Il est temps de prendre le taureau par les cornes

Notre système éducatif est grippé et il faut une grande volonté politique de la part de l’Etat congolais, pouvoir organisateur afin d’apporter des solutions plus lumineuses. Aux grands maux les grands remèdes, dit-on ; il est grand temps que le paradigme change (Samuel Khun, 1970) et la situation actuelle de notre système exige la prise de décisions nécessaires courageuses. Il faut que la Ministre d’Etat pousse le gouvernement à financer suffisamment le secteur, de façon régulière et stable afin de garantir une éducation de qualité pour tous et toutes. Une bonne offre de l’éducation exige une gouvernance et une infrastructure stables et solides; il est difficile d’améliorer l’éducation dans les pays dont les services publics et les systèmes sont faibles.
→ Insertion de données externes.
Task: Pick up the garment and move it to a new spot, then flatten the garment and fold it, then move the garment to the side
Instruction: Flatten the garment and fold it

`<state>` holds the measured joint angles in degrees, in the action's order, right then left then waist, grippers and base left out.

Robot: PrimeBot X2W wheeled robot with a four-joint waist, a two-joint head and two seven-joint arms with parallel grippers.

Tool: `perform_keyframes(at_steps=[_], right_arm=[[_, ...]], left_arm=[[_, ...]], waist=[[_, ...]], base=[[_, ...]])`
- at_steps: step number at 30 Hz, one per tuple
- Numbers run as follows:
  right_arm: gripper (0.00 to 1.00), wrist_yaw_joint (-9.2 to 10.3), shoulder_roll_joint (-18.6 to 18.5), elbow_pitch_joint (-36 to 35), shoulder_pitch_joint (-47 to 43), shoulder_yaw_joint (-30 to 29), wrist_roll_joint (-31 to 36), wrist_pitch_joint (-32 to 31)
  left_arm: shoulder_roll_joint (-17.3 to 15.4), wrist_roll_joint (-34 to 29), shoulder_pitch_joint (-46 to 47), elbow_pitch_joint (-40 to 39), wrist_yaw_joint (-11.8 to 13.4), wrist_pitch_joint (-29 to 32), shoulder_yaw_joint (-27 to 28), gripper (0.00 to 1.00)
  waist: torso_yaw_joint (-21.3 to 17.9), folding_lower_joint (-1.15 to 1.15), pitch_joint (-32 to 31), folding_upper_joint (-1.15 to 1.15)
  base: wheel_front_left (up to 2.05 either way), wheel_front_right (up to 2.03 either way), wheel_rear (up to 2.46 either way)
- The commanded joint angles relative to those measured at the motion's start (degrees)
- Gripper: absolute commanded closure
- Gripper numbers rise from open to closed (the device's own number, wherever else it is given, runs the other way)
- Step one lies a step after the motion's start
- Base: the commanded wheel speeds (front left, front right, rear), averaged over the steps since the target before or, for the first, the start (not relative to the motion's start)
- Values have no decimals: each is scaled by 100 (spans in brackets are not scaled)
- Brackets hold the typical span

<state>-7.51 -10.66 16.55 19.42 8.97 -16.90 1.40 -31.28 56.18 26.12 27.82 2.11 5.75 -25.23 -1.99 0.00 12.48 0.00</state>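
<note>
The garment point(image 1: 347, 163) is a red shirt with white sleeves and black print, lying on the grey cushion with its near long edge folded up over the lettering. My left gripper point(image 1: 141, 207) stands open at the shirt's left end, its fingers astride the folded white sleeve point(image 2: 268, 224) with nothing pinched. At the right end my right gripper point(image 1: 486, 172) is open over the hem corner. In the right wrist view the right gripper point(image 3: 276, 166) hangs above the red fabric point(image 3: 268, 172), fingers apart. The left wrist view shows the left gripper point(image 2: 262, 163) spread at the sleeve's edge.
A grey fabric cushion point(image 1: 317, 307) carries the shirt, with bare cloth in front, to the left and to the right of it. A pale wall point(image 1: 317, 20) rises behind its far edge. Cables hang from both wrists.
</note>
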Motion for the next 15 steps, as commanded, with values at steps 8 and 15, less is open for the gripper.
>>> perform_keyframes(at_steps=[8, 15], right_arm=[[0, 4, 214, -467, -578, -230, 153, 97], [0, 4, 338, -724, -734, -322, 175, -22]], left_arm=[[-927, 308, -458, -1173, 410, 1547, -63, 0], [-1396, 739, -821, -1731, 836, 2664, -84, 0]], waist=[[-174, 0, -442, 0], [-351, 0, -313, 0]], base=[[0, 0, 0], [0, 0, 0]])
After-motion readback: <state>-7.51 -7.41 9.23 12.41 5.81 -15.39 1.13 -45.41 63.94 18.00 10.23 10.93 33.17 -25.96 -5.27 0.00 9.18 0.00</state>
Nous l’exhortons à jouer sa vraie partition afin de pousser le gouvernement à accroître considérablement ses investissements (Plan d’action IE 2022) dans le paiement de bons salaires, dans le changement de programmes ; dans le recrutement, la formation et la rétention des enseignant(e)s et du personnel de soutien à l’éducation, dans la technologie de l’information et de la communication, dans les infrastructures
Certes, Il n’existe pas de solution miracle: tous les pays ont leurs propres parcours et leur propre histoire, ils ont donc besoin de la marge de manœuvre et du soutien nécessaires à la réalisation de leurs choix et programmes politiques, le tout avec la participation pleine et entière des syndicats de l’éducation et des partenaires sociaux, et en dialoguant avec toutes les parties prenantes.